Locate the line that contains "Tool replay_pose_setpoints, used". Print it and every subsequent line through the final line of the records, exactly and only those.
*** Block opens ***
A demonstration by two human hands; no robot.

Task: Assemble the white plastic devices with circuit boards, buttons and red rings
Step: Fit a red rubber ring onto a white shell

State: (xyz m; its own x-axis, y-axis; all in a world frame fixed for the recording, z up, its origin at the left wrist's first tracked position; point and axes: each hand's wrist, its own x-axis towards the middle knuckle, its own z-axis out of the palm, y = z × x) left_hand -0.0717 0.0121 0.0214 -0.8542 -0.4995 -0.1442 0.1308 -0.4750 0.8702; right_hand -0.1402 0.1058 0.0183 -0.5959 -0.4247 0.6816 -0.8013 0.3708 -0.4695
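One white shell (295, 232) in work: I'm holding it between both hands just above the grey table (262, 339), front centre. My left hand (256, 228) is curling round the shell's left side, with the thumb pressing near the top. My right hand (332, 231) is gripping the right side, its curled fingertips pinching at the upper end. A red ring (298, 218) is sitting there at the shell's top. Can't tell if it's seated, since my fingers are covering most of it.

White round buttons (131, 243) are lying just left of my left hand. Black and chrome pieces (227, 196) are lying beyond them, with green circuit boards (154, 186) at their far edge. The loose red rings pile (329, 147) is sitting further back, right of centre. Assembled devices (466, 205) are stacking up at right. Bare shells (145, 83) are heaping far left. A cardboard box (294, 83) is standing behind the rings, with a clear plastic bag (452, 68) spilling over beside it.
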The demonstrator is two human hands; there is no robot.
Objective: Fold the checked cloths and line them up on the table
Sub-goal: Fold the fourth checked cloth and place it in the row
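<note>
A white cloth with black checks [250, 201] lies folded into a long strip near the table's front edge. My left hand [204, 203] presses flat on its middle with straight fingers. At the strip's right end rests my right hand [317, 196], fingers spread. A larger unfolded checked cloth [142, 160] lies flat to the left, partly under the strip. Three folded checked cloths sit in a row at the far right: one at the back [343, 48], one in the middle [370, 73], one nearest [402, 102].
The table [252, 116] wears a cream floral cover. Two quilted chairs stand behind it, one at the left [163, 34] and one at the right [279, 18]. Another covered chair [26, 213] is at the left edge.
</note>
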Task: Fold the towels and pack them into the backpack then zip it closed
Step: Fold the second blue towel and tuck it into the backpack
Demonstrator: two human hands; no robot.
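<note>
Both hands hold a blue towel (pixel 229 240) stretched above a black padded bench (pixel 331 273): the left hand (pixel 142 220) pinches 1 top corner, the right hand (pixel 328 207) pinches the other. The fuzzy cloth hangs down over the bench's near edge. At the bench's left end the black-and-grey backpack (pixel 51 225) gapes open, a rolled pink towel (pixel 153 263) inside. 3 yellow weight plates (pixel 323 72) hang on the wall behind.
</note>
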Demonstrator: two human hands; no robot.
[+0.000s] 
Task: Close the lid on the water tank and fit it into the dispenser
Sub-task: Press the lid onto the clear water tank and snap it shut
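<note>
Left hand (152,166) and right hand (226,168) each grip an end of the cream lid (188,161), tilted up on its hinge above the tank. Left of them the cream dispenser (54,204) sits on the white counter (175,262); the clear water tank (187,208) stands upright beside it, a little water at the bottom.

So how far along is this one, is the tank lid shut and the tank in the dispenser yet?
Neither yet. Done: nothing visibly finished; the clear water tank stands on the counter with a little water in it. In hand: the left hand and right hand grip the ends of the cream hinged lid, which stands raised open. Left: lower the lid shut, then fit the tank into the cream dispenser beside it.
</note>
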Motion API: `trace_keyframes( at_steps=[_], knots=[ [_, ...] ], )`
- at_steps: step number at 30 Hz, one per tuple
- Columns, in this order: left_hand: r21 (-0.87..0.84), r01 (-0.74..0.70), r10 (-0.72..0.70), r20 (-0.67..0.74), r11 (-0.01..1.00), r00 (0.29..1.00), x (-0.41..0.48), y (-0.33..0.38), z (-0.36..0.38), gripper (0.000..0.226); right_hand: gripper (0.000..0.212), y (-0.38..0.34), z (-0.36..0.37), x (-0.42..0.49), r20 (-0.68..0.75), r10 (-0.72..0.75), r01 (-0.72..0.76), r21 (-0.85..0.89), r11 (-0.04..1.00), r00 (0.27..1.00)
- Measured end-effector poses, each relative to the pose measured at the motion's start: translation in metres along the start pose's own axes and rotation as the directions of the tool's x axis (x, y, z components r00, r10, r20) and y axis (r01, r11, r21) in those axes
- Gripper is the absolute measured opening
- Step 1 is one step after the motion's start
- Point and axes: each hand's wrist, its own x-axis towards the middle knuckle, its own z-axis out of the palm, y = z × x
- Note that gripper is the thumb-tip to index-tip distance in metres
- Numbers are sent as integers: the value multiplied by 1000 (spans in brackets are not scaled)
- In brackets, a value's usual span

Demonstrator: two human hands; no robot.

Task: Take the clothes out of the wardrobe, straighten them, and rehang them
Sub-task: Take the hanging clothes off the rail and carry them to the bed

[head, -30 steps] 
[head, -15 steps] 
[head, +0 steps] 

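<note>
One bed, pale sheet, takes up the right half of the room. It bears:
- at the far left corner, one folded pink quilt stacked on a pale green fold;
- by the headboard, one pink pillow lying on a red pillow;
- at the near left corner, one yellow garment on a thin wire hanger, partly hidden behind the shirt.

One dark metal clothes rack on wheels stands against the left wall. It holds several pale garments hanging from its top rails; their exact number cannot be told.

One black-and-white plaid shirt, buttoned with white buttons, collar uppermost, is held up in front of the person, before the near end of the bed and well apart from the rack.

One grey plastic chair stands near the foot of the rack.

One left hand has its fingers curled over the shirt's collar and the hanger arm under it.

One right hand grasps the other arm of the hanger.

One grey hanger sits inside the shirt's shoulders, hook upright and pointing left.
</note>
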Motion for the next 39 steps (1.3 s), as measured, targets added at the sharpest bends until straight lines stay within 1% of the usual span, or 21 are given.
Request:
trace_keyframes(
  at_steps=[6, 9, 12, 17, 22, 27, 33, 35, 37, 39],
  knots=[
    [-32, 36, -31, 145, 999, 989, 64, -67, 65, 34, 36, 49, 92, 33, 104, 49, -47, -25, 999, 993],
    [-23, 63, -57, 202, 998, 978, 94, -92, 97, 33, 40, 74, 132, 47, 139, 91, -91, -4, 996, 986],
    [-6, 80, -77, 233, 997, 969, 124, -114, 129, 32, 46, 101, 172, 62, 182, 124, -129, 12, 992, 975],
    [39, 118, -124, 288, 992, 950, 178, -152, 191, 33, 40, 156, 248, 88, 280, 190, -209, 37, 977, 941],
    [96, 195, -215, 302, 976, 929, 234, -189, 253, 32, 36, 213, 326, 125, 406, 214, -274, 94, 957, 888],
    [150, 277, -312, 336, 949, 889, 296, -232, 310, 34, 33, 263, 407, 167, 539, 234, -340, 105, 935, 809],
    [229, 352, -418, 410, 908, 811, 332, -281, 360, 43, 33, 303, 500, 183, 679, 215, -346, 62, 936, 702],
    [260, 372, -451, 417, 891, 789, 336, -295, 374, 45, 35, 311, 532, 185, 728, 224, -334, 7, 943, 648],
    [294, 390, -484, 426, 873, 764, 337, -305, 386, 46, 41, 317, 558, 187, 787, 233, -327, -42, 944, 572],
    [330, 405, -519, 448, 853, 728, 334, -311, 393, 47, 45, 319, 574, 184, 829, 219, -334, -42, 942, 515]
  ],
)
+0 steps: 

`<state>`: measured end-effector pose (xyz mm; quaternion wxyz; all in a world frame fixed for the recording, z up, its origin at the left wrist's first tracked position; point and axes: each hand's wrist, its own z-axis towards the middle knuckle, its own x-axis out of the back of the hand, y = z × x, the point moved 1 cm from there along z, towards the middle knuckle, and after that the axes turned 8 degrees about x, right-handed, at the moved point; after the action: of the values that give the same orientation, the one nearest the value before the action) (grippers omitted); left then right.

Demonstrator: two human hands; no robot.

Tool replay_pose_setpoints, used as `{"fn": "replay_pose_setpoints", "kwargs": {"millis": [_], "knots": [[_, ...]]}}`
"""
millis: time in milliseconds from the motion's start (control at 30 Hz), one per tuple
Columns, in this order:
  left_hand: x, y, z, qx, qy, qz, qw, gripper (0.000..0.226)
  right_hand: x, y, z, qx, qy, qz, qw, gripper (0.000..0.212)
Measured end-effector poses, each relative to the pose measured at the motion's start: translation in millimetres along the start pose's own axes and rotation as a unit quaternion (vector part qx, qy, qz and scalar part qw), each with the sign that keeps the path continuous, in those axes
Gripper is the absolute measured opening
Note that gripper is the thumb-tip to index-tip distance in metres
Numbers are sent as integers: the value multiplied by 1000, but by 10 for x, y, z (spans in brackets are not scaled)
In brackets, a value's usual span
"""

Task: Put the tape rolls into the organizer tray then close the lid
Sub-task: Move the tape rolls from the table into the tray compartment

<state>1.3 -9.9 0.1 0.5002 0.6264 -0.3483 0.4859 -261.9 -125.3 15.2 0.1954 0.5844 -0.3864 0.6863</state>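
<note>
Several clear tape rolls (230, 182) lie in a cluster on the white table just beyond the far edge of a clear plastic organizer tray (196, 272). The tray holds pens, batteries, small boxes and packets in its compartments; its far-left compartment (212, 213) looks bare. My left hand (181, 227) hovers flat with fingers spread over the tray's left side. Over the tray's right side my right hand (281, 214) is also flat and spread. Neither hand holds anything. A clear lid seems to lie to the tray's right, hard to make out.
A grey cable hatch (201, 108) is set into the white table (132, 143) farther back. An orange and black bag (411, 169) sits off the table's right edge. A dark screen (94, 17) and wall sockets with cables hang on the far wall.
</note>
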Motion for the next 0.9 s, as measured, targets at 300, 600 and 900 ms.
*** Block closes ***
ANSWER SECTION -
Tool replay_pose_setpoints, used as `{"fn": "replay_pose_setpoints", "kwargs": {"millis": [_], "knots": [[_, ...]]}}`
"""
millis: time in milliseconds from the motion's start (control at 30 Hz), one per tuple
Columns, in this order:
  left_hand: x, y, z, qx, qy, qz, qw, gripper (0.000..0.226)
  right_hand: x, y, z, qx, qy, qz, qw, gripper (0.000..0.212)
Measured end-effector poses, each relative to the pose measured at the motion's start: translation in millimetres along the start pose's own axes and rotation as a unit quaternion (vector part qx, qy, qz and scalar part qw), each with the sign that keeps the path continuous, in those axes
Gripper is the absolute measured opening
Note that gripper is the thumb-tip to index-tip distance in metres
Numbers are sent as integers: the value multiplied by 1000, but by 10 for x, y, z (spans in brackets are not scaled)
In brackets, a value's usual span
"""

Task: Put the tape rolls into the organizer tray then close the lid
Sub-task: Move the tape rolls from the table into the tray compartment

<state>1.3 -9.9 0.1 0.5002 0.6264 -0.3483 0.4859 -261.9 -125.3 15.2 0.1954 0.5844 -0.3864 0.6863</state>
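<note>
Several clear tape rolls (230, 182) lie in a cluster on the white table just beyond the far edge of a clear plastic organizer tray (196, 272). The tray holds pens, batteries, small boxes and packets in its compartments; its far-left compartment (212, 213) looks bare. My left hand (181, 227) hovers flat with fingers spread over the tray's left side. Over the tray's right side my right hand (281, 214) is also flat and spread. Neither hand holds anything. A clear lid seems to lie to the tray's right, hard to make out.
A grey cable hatch (201, 108) is set into the white table (132, 143) farther back. An orange and black bag (411, 169) sits off the table's right edge. A dark screen (94, 17) and wall sockets with cables hang on the far wall.
</note>
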Motion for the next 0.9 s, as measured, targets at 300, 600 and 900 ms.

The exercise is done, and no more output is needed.